■ Task to complete
Work out the number of lines in the listing below that include "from", and answer with it alone.
☆ ☆ ☆ ☆ ☆ ☆ ☆
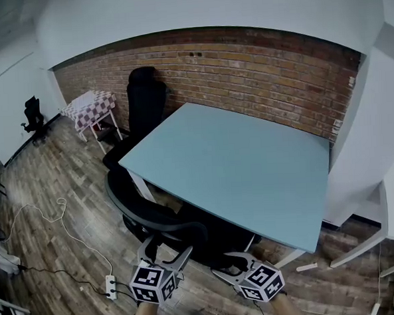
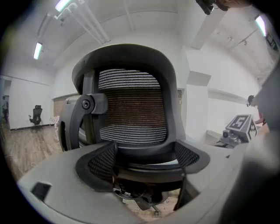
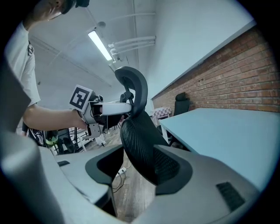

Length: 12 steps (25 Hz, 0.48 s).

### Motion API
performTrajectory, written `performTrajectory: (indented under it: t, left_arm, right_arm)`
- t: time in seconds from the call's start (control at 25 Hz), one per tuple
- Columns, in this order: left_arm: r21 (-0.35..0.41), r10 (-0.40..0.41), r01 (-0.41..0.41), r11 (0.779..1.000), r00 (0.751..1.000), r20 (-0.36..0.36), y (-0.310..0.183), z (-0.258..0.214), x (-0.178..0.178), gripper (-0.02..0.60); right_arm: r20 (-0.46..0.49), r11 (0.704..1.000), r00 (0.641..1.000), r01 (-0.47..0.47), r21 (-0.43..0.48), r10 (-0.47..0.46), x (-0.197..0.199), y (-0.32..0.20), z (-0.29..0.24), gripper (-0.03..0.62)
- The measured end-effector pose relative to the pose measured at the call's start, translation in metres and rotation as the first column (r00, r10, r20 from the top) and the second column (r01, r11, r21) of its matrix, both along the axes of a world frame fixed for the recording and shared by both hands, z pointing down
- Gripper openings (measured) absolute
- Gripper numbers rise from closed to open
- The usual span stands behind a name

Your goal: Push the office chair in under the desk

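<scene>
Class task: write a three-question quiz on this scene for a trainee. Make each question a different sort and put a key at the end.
1. True or false: the office chair sits fully under the desk.
2. What lies on the floor to the left of the left gripper in the head view? A) a power strip B) a bucket C) a book
3. Fill in: the wall behind the desk is bare ____.
Key: 1 false, since its backrest stands out at the desk's near corner; 2 A; 3 brick.
</scene>
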<state>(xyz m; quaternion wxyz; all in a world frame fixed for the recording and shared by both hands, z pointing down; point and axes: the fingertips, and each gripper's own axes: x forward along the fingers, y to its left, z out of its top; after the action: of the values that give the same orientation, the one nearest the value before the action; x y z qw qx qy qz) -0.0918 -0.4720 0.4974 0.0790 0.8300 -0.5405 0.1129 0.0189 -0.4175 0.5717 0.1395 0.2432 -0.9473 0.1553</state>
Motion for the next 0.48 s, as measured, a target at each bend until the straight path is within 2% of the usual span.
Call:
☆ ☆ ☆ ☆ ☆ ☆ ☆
■ Answer for the task
3